Constitutive and inducible nuclear factor-kappaB in immortalized normal human bronchial epithelial and non-small cell lung cancer cell lines.

作者信息

Baby Johnson, Pickering Brian F, Vashisht Gopal Y N, Van Dyke Michael W

机构信息

Department of Molecular and Cellular Oncology, The University of Texas MD Anderson Cancer Center, Houston, TX 77030-4009, USA.

出版信息

Cancer Lett. 2007 Sep 18;255(1):85-94. doi: 10.1016/j.canlet.2007.03.024. Epub 2007 May 9.

Abstract

Constitutive activation of the proinflammatory nuclear factor kappaB (NF-kappaB) transcription factor p65(RelA)/p50 has been implicated in many cancers, including leukemias, lymphomas, and several solid tumors, including lung cancer.
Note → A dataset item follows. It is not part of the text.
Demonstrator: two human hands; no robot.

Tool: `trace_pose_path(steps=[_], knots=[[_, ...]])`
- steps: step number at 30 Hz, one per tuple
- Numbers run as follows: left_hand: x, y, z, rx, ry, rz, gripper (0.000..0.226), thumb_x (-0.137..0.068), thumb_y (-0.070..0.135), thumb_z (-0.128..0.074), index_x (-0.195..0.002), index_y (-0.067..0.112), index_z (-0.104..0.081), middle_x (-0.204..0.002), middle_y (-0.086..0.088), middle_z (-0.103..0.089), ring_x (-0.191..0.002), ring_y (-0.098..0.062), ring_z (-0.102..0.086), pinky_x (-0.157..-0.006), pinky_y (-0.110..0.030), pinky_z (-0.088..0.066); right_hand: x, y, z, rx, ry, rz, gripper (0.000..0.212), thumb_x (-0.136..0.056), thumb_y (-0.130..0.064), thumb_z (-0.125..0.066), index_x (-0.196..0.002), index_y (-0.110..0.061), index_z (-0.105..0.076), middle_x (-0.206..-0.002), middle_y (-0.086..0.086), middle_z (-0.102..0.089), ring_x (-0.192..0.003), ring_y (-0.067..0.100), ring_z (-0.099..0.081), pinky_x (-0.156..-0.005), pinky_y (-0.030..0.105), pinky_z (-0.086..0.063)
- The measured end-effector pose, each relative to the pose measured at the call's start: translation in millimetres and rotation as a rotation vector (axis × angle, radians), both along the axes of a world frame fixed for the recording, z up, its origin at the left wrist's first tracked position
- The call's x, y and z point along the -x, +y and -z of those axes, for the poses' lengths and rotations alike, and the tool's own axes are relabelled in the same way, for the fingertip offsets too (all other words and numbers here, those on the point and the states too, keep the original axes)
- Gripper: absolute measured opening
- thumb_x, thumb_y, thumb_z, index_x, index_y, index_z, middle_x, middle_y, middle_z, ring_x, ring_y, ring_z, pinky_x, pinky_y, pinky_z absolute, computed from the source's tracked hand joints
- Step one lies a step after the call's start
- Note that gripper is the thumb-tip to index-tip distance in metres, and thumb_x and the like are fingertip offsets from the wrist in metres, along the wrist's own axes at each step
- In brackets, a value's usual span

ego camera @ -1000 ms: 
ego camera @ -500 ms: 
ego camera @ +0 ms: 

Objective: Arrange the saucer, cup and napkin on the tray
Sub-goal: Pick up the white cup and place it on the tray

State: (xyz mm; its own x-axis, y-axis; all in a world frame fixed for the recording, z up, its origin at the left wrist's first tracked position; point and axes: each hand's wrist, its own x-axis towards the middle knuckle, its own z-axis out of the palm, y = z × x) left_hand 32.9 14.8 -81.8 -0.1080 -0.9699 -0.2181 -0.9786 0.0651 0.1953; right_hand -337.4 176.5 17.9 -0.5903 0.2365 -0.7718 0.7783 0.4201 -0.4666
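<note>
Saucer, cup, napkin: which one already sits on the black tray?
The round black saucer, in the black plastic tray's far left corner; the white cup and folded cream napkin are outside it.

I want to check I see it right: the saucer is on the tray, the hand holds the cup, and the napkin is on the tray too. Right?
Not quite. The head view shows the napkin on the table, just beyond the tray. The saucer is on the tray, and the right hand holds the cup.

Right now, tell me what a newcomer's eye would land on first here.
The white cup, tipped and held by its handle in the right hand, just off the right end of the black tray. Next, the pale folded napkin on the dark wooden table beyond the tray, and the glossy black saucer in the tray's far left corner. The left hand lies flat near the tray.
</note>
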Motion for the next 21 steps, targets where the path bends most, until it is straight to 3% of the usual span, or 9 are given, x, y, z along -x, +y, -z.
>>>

In many cases, constitutive NF-kappaB activation can be recapitulated in cell lines isolated from these cancers. To test whether this is the case with non-small cell lung cancer (NSCLC) cell lines, we investigated the basal levels of NF-kappaB proteins, their subcellular distribution, their DNA-binding activities, and the expression of NF-kappaB-responsive genes in 10 NSCLC cell lines. The immortalized human bronchial epithelial cell line BEAS-2B served as a normal control. We found little evidence of substantial constitutive NF-kappaB activation in NSCLC cell lines, although most all of the normal and NSCLC cells possessed inducible NF-kappaB. Our findings provide a resource for the use of particular NSCLC cell lines for the investigation of constitutive and inducible NF-kappaB activity in vitro.

摘要

促炎核因子κB(NF-κB)转录因子p65(RelA)/p50的组成性激活与许多癌症有关,包括白血病、淋巴瘤以及几种实体瘤,如肺癌。在许多情况下,从这些癌症中分离出的细胞系中可重现组成性NF-κB激活。为了测试非小细胞肺癌(NSCLC)细胞系是否也是这种情况,我们研究了10种NSCLC细胞系中NF-κB蛋白的基础水平、其亚细胞分布、其DNA结合活性以及NF-κB反应性基因的表达。永生化的人支气管上皮细胞系BEAS-2B用作正常对照。我们几乎没有发现NSCLC细胞系中存在大量组成性NF-κB激活的证据,尽管几乎所有正常细胞和NSCLC细胞都具有可诱导的NF-κB。我们的研究结果为利用特定的NSCLC细胞系在体外研究组成性和可诱导性NF-κB活性提供了资源。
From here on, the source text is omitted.